La cucharita, Los Carrangueros de Ráquira

2014/01/24

Por Juan Carlos Garay

La historia detrás de “La cucharita” es casi tan sencilla como la letra de la canción. En 1980 Los Carrangueros de Ráquira solo eran conocidos –pero seguidos con fervor– por los oyentes de Radio Furatena, una emisora que cubre todo el territorio de Chiquinquirá y las veredas aledañas.

Los Carrangueros traían a colación varias coplas populares, las musicalizaban y las cantaban en vivo. Un día llegó la carta de un oyente desde la vereda de Velandia, en el municipio de Saboyá, que tenía información sobre coplas antiguas españolas. Los músicos decidieron ir hasta su casa y el oyente, Gregorio Martínez, los agasajó ofreciéndoles papas con ají.

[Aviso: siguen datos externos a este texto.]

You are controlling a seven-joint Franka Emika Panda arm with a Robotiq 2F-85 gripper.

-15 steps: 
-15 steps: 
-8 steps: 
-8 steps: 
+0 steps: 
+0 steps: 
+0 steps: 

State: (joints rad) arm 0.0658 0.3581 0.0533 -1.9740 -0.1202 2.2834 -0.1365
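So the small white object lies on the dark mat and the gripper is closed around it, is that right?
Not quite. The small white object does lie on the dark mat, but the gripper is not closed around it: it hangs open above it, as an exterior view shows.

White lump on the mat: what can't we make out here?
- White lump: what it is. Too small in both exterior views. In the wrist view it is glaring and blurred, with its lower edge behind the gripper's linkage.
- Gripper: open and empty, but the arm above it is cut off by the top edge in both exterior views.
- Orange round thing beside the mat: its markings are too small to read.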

Ahí es cuando entra en escena la cucharita: el ají se servía con una pequeña cuchara de hueso que al cantante Jorge Velosa le pareció una obra maestra de la artesanía. No solamente “se la hizo regalar” sino que la guardó todo el tiempo en su mochila y la convirtió en su amuleto. Hasta un día que tuvo que ir a Bogotá a hacer unas diligencias y le sonsacaron varias cosas de la mochila. “Se llevaron mis documentos, pero me dio más berriondera por la cucharita”. Y con esa berriondera viva, en el bus de regreso, fue armando en su mente los primeros versos de la canción. “Es casi un lamento”, observa hoy.

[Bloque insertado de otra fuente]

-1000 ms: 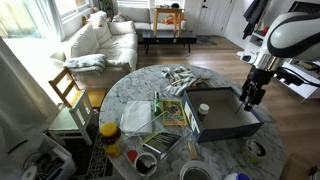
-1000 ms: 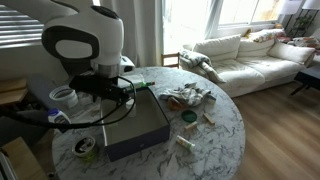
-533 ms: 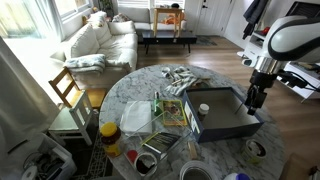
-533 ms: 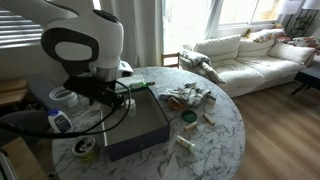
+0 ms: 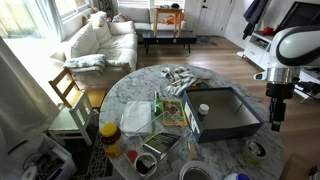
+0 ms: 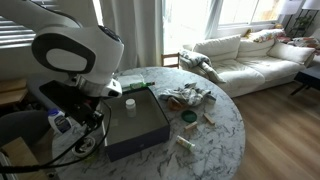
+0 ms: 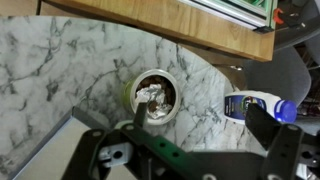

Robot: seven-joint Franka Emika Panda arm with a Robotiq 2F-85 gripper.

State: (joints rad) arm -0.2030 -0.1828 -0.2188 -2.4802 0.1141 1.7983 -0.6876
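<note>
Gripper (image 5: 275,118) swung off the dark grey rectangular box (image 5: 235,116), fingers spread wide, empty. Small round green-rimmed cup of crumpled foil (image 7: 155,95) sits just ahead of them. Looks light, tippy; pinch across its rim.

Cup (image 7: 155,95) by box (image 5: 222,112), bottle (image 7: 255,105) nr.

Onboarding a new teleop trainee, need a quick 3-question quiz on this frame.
1. True or false: the gripper is clamped on the green-rimmed cup.
2. What stands beside that cup in the wrist view? A) blue-capped bottle B) red mug C) banana
3. How many things lie in the grey tray?
Key: 1 false, it is open above the cup; 2 A; 3 one, a small white container.
</note>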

Fue el inicio de una asonada carranguera que tuvo mayor eco cuando el sello disquero fm los firmó para grabar su primer disco. Locutores populares como Libardo González “El ciego de oro” la dieron a conocer a un público más amplio, y luego vino una invitación a tocar en el Madison Square Garden de Nueva York en 1981, en un concierto transmitido por la televisión nacional que llevó al periodista Juan Gossaín a afirmar que Los Carrangueros eran “los Beatles boyacenses”.

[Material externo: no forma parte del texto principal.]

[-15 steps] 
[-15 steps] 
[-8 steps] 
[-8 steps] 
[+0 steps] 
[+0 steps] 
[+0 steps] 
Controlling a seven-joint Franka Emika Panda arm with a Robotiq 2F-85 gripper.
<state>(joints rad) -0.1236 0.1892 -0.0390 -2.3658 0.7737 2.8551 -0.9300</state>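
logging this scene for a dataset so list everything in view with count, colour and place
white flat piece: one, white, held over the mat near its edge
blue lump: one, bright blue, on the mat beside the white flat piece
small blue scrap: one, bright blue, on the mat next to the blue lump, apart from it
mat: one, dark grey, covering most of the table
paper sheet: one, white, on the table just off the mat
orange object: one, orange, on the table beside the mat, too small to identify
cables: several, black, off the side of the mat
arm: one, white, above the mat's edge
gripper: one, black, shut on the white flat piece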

Detrás de su evidente sencillez, “La cucharita” está narrando, sin proponérselo, una historia de éxodo del campo a las ciudades y una primera experiencia desagradable, como les habrá pasado a muchos campesinos, en la selva de cemento. La ayuda un sonido limpio, sin artificios (una casa disquera les había propuesto convertirlo en un tema tropical) y una transparencia que la destaca incluso dentro del espectro de la música andina. Al final, como dijo un sociólogo contemporáneo, “la cucharita no se perdió; está en el inconsciente colectivo de los colombianos”.